## Task directions
Going through the data below, copy out each line where the word "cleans" shows up.

== Dataset records

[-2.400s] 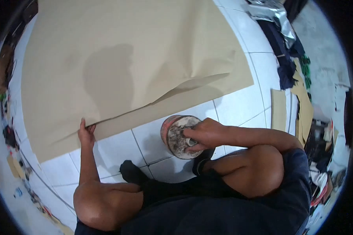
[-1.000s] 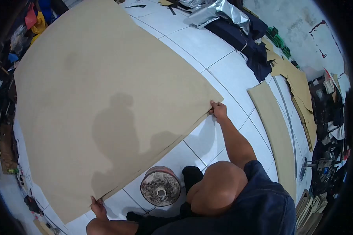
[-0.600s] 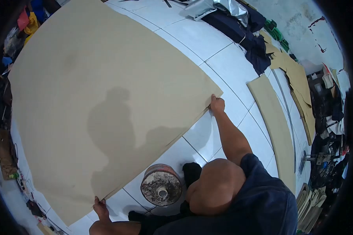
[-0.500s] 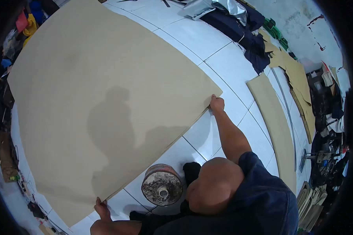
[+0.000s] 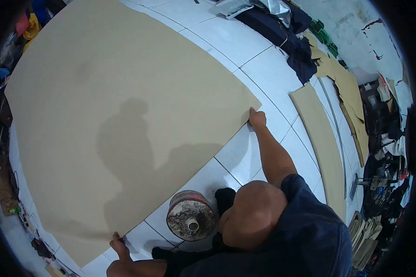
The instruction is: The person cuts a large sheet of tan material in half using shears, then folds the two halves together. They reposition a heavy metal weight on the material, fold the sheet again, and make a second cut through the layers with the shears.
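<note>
A large beige sheet [image 5: 92, 83] of board or fabric covers much of the white tiled floor. By its bottom corner, my left hand [image 5: 120, 247] pinches the near edge, a finger or thumb showing on top. My right hand [image 5: 257, 118] grips the same edge near the right corner, arm stretched out. The fingers beneath the sheet are hidden in both hands. Between my arms, close to the edge, stands a round, stained weight-like object [image 5: 191, 221] with a short metal tube on top. My shadow falls across the sheet.
On the right lie a long beige strip [image 5: 321, 147], a thin metal bar [image 5: 341, 143] and torn brown board [image 5: 344, 87]. Dark cloth with silver sheeting [image 5: 268, 23] sits at the top. Clutter lines the left side and the right wall.
The view has shifted slightly. Along the near edge, the layered rim seen before now looks like a single thin line. Both hands keep their hold in nearly the same places.
</note>
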Demonstrator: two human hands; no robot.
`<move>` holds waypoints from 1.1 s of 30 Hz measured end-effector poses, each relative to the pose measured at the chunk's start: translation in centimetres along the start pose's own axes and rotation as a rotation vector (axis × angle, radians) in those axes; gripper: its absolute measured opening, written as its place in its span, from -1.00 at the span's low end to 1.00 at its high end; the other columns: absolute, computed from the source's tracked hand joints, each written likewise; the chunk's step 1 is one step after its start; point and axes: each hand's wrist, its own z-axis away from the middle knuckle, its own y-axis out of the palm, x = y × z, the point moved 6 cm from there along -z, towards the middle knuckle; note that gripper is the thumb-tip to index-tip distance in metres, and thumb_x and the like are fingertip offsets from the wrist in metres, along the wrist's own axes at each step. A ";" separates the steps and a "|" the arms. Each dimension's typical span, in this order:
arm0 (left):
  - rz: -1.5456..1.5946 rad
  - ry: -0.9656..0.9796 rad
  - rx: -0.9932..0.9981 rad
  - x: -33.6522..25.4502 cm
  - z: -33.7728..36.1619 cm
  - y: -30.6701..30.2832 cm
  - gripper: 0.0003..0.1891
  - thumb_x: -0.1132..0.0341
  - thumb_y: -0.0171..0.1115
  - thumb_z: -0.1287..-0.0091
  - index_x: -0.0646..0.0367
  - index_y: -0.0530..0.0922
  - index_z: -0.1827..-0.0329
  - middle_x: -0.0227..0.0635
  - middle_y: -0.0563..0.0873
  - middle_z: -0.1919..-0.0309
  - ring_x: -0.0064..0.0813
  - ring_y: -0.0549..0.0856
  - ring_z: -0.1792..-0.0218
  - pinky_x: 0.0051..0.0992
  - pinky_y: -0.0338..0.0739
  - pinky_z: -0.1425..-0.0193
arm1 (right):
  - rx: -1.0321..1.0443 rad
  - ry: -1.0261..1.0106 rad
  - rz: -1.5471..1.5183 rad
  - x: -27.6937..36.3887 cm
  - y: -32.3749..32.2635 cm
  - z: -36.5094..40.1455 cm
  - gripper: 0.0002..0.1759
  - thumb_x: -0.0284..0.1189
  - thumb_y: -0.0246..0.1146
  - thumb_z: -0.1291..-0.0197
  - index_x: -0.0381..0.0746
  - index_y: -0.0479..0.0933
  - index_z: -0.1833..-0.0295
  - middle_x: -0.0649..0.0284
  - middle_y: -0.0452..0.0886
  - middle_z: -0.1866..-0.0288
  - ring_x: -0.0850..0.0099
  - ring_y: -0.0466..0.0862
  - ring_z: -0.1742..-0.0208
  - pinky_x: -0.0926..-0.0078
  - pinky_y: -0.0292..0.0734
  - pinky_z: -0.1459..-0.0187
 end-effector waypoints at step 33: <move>0.100 -0.014 -0.075 -0.4 1.8 0.2 -0.70 0.23 0.31 -0.30 0.35 0.63 0.42 -0.28 0.69 0.44 -0.51 0.61 0.53 -0.52 0.54 0.42 | 0.233 -1.347 0.756 8.2 10.9 27.4 -0.26 -0.07 0.29 -0.23 -0.11 0.27 -0.46 -0.06 0.28 -0.44 0.06 0.30 -0.46 -0.01 0.30 -0.33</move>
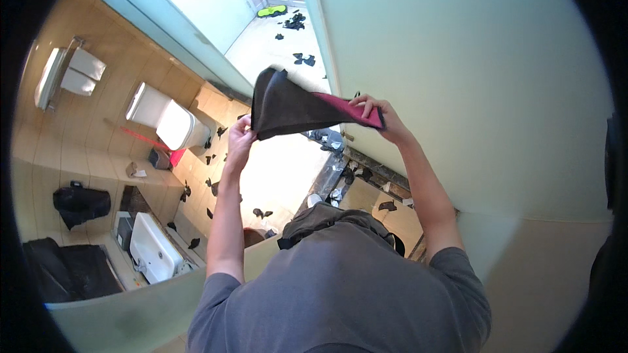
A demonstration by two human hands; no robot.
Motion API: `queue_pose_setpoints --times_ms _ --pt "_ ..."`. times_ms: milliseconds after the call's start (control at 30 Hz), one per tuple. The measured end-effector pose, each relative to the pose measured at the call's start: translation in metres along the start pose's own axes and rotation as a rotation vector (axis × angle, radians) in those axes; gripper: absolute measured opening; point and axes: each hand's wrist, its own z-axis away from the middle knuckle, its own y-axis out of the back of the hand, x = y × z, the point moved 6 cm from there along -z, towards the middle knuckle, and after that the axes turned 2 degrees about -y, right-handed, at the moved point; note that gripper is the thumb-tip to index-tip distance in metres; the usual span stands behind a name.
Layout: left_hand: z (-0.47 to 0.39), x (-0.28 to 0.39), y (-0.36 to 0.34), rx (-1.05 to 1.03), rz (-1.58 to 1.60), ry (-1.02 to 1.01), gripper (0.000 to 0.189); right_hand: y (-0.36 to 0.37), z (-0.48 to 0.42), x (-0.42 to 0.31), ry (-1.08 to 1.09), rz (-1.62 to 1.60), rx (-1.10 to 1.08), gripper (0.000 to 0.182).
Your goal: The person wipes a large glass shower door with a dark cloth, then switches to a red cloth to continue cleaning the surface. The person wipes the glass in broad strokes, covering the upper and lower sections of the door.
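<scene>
A dark brown cloth (294, 105) with a magenta underside and dark edging is stretched between my two hands, out in front of me. My left hand (241, 135) pinches its lower left corner. My right hand (380, 115) grips the far end, where the cloth twists and the magenta side shows. The cloth hangs in the air above a tiled bathroom floor (279, 171), part of which is washed out by bright light. Whether it is a towel or some other fabric piece, I cannot tell.
Scattered black scraps (262, 213) lie on the floor and beyond the doorway, near a yellow-green mop head (271, 11). On the left are a white toilet (174, 122), a waste bin (160, 158), a red dustpan (177, 157) and a washbasin (154, 250). A pale door (441, 83) stands on the right.
</scene>
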Motion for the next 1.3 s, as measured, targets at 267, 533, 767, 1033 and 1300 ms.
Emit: queue_pose_setpoints --times_ms 267,533,767,1033,1300 --pt "0.007 -0.022 -0.011 0.126 0.063 -0.176 0.021 -0.004 -0.006 0.022 0.010 0.055 0.089 0.023" --pt "0.029 0.076 -0.025 0.151 -0.055 -0.392 0.021 -0.001 0.020 0.000 -0.058 -0.068 0.211 0.037" --pt "0.039 -0.048 -0.055 -0.015 0.169 0.305 0.030 -0.003 0.051 0.052 -0.456 -0.097 0.353 0.035" --pt "0.090 -0.155 -0.086 -0.187 -0.025 0.557 0.051 -0.023 0.073 0.029 -0.529 0.312 0.192 0.040" --pt "0.108 -0.157 -0.103 -0.271 0.454 0.489 0.076 -0.056 0.087 -0.015 -0.396 -0.213 0.376 0.041"
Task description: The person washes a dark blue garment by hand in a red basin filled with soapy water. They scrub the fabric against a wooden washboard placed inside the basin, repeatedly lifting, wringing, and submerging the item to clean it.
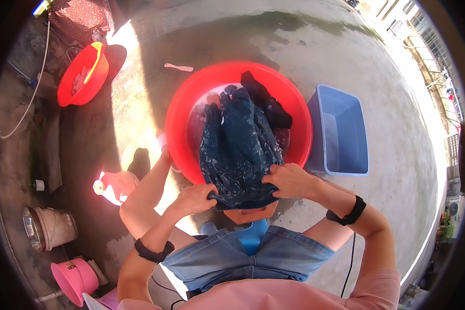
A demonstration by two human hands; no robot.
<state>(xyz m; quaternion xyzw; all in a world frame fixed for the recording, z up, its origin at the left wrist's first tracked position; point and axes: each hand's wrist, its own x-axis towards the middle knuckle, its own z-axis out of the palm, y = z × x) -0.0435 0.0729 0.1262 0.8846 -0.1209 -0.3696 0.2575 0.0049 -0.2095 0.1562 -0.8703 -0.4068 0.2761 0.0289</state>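
Observation:
A wet dark blue garment (240,151) with suds on it is spread over the near side of a large red plastic basin (238,69). My left hand (195,198) grips its near left corner, and my right hand (292,180) pinches the near right edge. Beneath the cloth, the handle end of an orange washboard (252,214) juts out over the rim toward me. A black piece of clothing (269,104) lies in the basin at the far right. Soapy water shows along the basin's left side; the garment hides most of the washboard.
A blue-grey rectangular tub (345,128) stands right of the basin. Beyond the rim lies a pale-handled brush (178,68). At left are a pink detergent bottle (118,186), an orange-red basin (85,77), a dirty bucket (56,228) and a pink bucket (75,281).

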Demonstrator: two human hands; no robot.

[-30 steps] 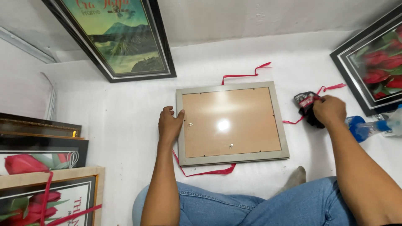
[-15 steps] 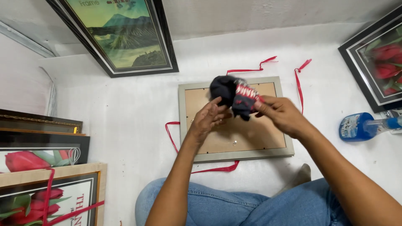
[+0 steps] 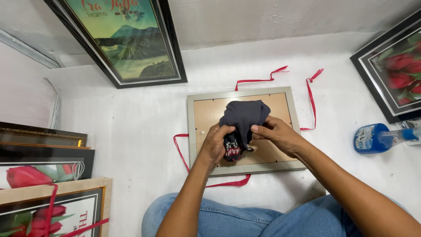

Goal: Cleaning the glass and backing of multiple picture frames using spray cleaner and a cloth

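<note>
A dark grey cloth with a printed patch hangs bunched between both my hands above a picture frame. My left hand grips its lower left side and my right hand pinches its right side. Under them lies the silver picture frame, face down on the white floor, its brown backing board showing. A red ribbon runs beneath the frame and trails out at the top right and the lower left.
A black-framed mountain picture leans at the back left. Another black-framed picture of red flowers lies at the right, with a blue spray bottle beside it. Several framed pictures are stacked at the left. My jeans-clad legs are at the bottom.
My right hand picked up the cloth from the right and carried it over the frame. My left hand left the frame's edge and took hold of the cloth too; both now spread it lower.
</note>
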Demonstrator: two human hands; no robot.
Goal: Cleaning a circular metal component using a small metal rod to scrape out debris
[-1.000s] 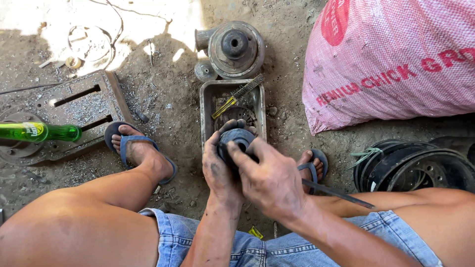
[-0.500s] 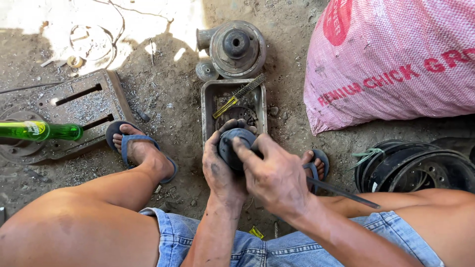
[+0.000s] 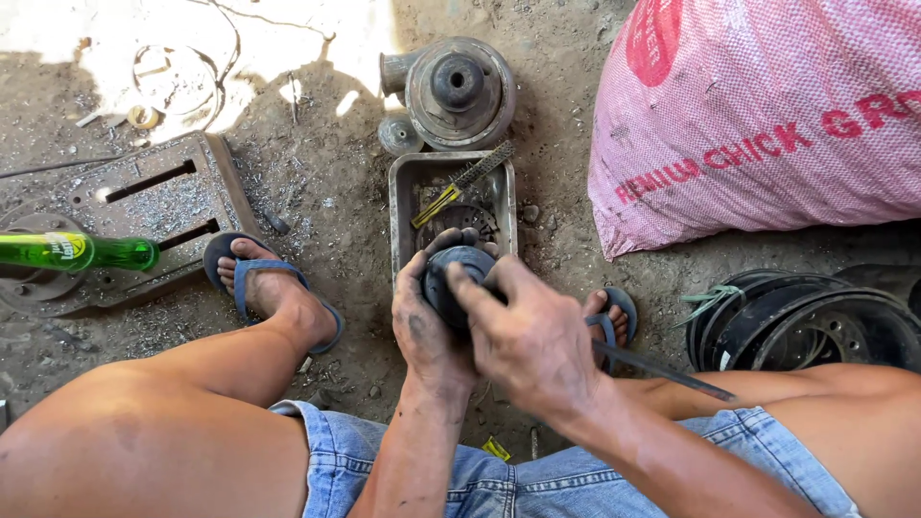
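While both hands grip it between them, the round dark metal part (image 3: 459,278) sits just above the near end of a rectangular metal tray (image 3: 401,206) on the dirt ground: the left hand (image 3: 427,331) cups its left side and the right hand (image 3: 532,336) lies clamped over its front. Inside the tray lie a yellow-handled wire brush (image 3: 460,184) and a toothed disc. Beyond the tray stands a rusty cast pump housing (image 3: 459,91); a pink woven sack (image 3: 758,115) blocks the right side, black rims (image 3: 815,326) near it. A green glass bottle (image 3: 72,251) lies on a slotted steel plate (image 3: 153,206) at left. Since the earlier frames, the grip has hardly shifted.
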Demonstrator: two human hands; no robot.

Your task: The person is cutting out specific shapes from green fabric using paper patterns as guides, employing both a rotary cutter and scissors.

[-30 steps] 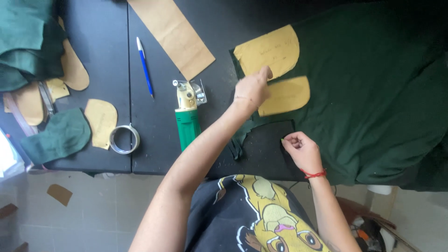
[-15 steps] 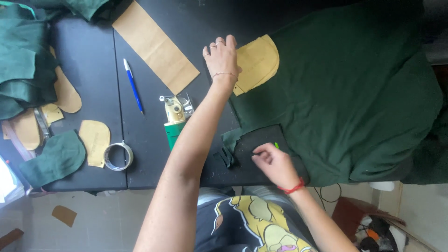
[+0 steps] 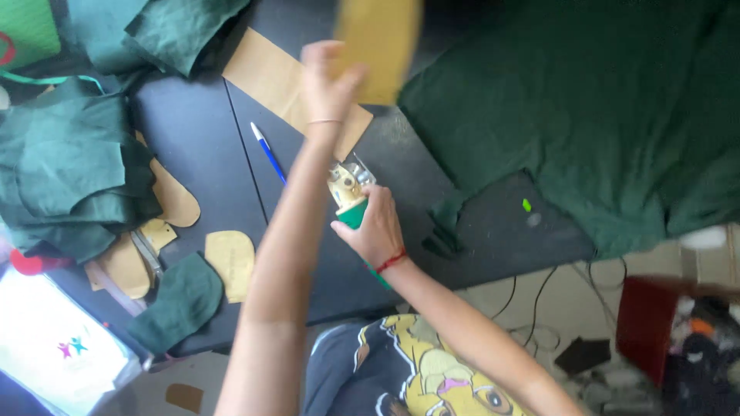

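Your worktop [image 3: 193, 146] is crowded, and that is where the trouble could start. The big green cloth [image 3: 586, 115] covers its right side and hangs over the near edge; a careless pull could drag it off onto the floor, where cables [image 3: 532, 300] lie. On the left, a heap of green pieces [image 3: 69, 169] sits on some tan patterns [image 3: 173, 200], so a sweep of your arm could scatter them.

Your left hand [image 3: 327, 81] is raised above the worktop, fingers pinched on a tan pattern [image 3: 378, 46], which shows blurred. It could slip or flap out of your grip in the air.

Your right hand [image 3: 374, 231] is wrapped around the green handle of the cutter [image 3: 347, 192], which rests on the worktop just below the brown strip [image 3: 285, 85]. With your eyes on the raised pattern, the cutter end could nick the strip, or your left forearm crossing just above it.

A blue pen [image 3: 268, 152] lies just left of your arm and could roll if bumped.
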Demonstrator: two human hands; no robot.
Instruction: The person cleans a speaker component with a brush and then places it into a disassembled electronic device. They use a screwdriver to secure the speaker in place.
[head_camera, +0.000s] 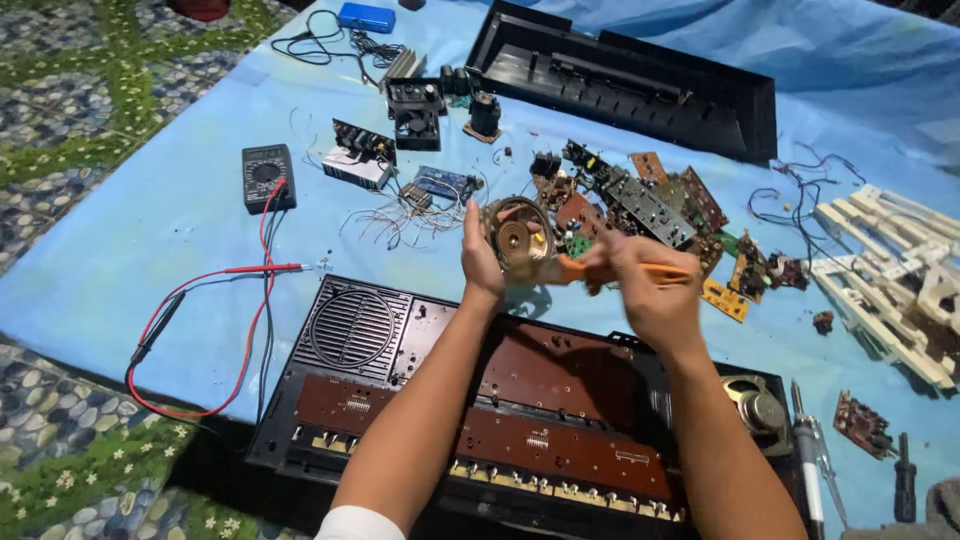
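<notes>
While both forearms reach up from the bottom of the frame over the opened keyboard case (520, 400), the left hand (482, 262) is raised at centre with its palm turned right, and the right hand (650, 290) sits just beside it, knuckles up. Between them, at the middle of the frame above the case, is a small round speaker (515, 237), its brown cone and metal rim facing the camera. The left grip is clamped on the speaker's left edge. The right grip is closed around an orange-handled tool (600, 270) whose front end meets the speaker's lower right rim. Beyond the hands, circuit boards (640, 205) lie scattered on the blue sheet (160, 210), with a multimeter (268, 177) at upper left.
</notes>
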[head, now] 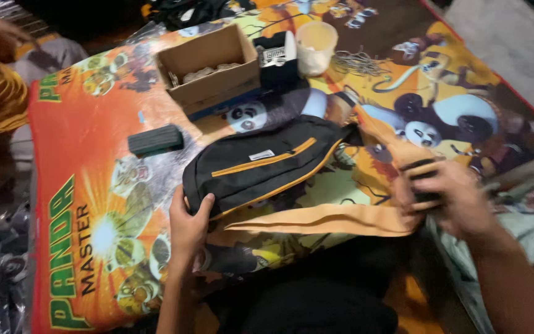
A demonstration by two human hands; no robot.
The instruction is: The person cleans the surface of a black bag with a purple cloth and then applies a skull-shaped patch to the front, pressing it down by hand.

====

## Answer box
Instruction: The person cleans a speaker component with a brush and then places it into a disassembled electronic device. They use a screwdriver to secure the speaker in place.
The instruction is: The person cleans the surface of a black bag with a purple cloth and then applies a skull-shaped patch to the front, pressing it down by hand.

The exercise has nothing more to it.